L'OFFICIEL : Vous êtes ici aujourd'hui pour célébrer votre séance de photos en couverture de L'Officiel en 1971. Que signifie pour vous le fait de pouvoir revenir sur ce moment de votre vie ?

PAT CLEVELAND : J'ai toujours vécu dans ce moment. Arriver à Paris à 20 ans et être invitée à poser pour le magazine est l'une des choses les plus spectaculaires qui me soient arrivées. Pierre Cardin était là le jour de la séance, c'était une telle surprise.

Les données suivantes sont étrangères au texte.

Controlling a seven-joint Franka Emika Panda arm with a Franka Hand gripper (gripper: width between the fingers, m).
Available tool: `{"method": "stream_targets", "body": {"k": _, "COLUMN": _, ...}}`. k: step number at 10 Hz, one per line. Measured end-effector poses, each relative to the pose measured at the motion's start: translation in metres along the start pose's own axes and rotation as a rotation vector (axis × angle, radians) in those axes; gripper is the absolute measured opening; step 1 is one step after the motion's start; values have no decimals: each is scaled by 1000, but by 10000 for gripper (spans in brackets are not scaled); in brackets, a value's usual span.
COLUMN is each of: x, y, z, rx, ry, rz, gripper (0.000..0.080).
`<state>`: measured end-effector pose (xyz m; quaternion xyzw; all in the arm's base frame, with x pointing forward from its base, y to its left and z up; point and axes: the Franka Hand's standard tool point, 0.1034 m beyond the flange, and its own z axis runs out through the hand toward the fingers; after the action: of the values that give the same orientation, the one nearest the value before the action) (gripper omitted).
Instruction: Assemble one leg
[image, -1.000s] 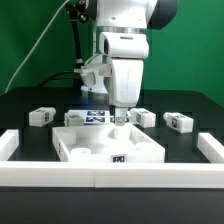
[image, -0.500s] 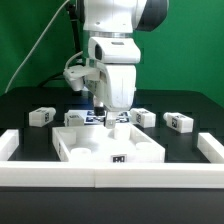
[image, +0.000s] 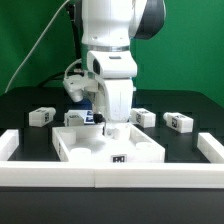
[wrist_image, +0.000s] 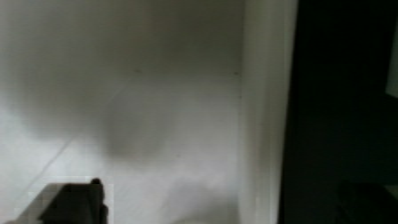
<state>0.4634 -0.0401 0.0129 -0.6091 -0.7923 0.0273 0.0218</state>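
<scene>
- The gripper (image: 113, 127) points straight down from the white arm (image: 110, 40), its tip low over the rear edge of the panel (image: 85, 148), near the panel's 12 o'clock.
- I cannot tell whether the gripper is parted or closed. The exterior view shows its fingers only as a pale mass against the white panel, and no part can be seen between them.
- The panel is a large flat white square with a raised rim and round holes. It lies on the black tabletop (image: 25, 100) and carries a small black-and-white tag on its front wall.
- Four stubby white legs with square tags lie loose on the tabletop in a row behind the panel.
- Taking the panel as the dial, the first leg (image: 40, 116) sits at about 10 o'clock, well apart from the gripper.
- The second leg (image: 77, 118) sits at about 11 o'clock, just beside the arm.
- The third leg (image: 143, 117) sits at about 1 o'clock, near the gripper but not touching it.
- The fourth leg (image: 179, 122) sits at about 2 o'clock, well apart.
- A white rail (image: 60, 176) runs along the front at 6 o'clock, with raised ends at both sides.
- The wrist view is heavily blurred. It shows a pale surface meeting a dark band along a straight edge, and a dark shape in one corner that is too unclear to name.
</scene>
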Motion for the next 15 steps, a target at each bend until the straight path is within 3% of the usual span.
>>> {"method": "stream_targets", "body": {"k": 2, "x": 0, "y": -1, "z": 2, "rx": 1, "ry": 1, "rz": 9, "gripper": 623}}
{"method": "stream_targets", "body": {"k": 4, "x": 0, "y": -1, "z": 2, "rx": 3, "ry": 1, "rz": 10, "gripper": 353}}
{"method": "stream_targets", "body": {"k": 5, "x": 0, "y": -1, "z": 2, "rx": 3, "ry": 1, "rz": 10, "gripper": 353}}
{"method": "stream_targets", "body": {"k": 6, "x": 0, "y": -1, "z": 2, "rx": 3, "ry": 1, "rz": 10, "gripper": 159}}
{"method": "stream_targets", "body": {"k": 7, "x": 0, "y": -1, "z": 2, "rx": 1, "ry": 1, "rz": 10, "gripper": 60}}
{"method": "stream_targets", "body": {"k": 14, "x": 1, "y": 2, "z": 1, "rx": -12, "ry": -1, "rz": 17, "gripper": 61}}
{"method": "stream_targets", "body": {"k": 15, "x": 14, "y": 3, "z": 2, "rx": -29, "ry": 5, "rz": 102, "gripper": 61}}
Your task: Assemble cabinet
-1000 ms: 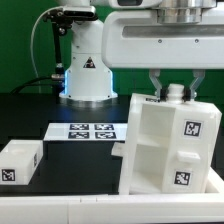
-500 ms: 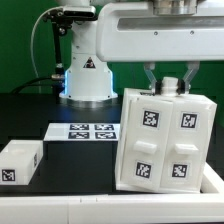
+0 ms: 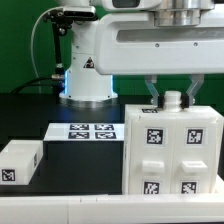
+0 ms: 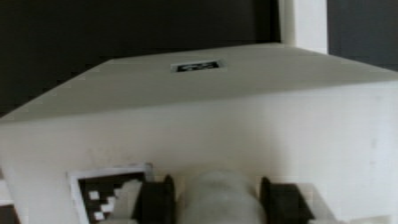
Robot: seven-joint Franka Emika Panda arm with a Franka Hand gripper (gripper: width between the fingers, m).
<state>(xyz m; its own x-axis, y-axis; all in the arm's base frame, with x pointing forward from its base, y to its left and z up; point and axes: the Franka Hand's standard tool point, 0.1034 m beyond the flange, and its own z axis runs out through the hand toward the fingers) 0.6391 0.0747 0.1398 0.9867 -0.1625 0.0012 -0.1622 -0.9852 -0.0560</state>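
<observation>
The cabinet [image 3: 170,150] stands upright at the exterior view's right, on the near side of the black table [image 3: 30,115]. Its front, with four tagged panels, faces the camera. Its bottom edge is out of the picture. On its top is a small round peg [image 3: 173,98]. The gripper [image 3: 172,97] comes from above and its two fingers are closed narrowly on this peg, one on each side. The wrist view shows the same grip [image 4: 215,195]. The marker board [image 3: 85,131] lies flat just beside the cabinet, towards the exterior view's left. A small white block [image 3: 20,160] sits further left.

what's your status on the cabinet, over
Fingers shut on round peg. Cabinet upright, tagged face to camera. Small block, marker board apart on exterior view's left.
</observation>
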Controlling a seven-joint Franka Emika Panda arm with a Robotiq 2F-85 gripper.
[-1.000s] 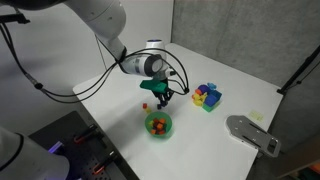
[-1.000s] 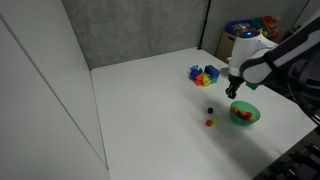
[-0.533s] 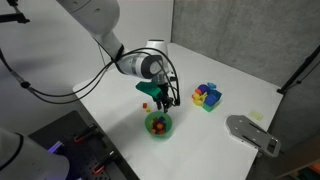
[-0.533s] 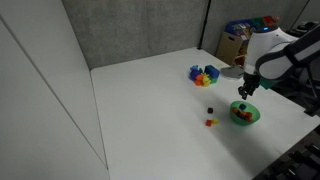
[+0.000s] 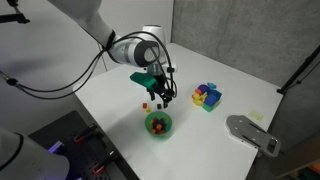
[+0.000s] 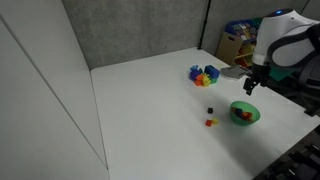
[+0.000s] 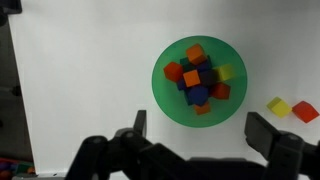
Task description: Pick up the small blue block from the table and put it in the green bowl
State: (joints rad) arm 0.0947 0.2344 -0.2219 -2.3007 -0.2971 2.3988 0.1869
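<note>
The green bowl sits on the white table and holds several small blocks. The small blue block lies in the middle of that pile, among orange, red and yellow ones. My gripper hangs open above the bowl with nothing between its fingers. In both exterior views the gripper is raised clear of the bowl. The blocks in the bowl are too small to tell apart there.
A yellow block and a red block lie on the table beside the bowl. A blue-yellow-red block cluster stands farther back. A grey device rests at the table's corner.
The gripper has gone from shut to open over the bowl and has risen away from it. The blue block it carried now lies in the bowl.
</note>
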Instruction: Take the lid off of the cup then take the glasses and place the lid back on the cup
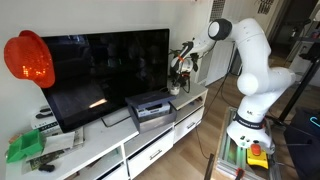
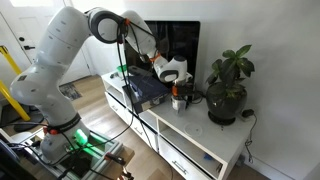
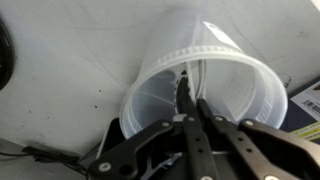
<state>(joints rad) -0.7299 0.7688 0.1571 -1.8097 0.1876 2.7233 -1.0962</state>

C'était aussi mon premier shooting à Paris, et lorsqu'il est entré dans la pièce, mon cœur battait la chamade. Je suis tombée complètement amoureuse de Pierre ; il était mon idole. Vous savez, j'ai étudié la mode et je portais ses vêtements quand j'avais 15 ans. Le voir se tenir à côté de moi... J'avais du mal à imaginer qu'un tel moment puisse m'arriver. C'était magique. Et puis quand ils m'ont photographiée pour la couverture, portant ce manteau Dior, j'étais en extase. C'était la chose la plus luxueuse que l'on puisse mettre sur un corps, et j'ai en quelque sorte fondu dedans.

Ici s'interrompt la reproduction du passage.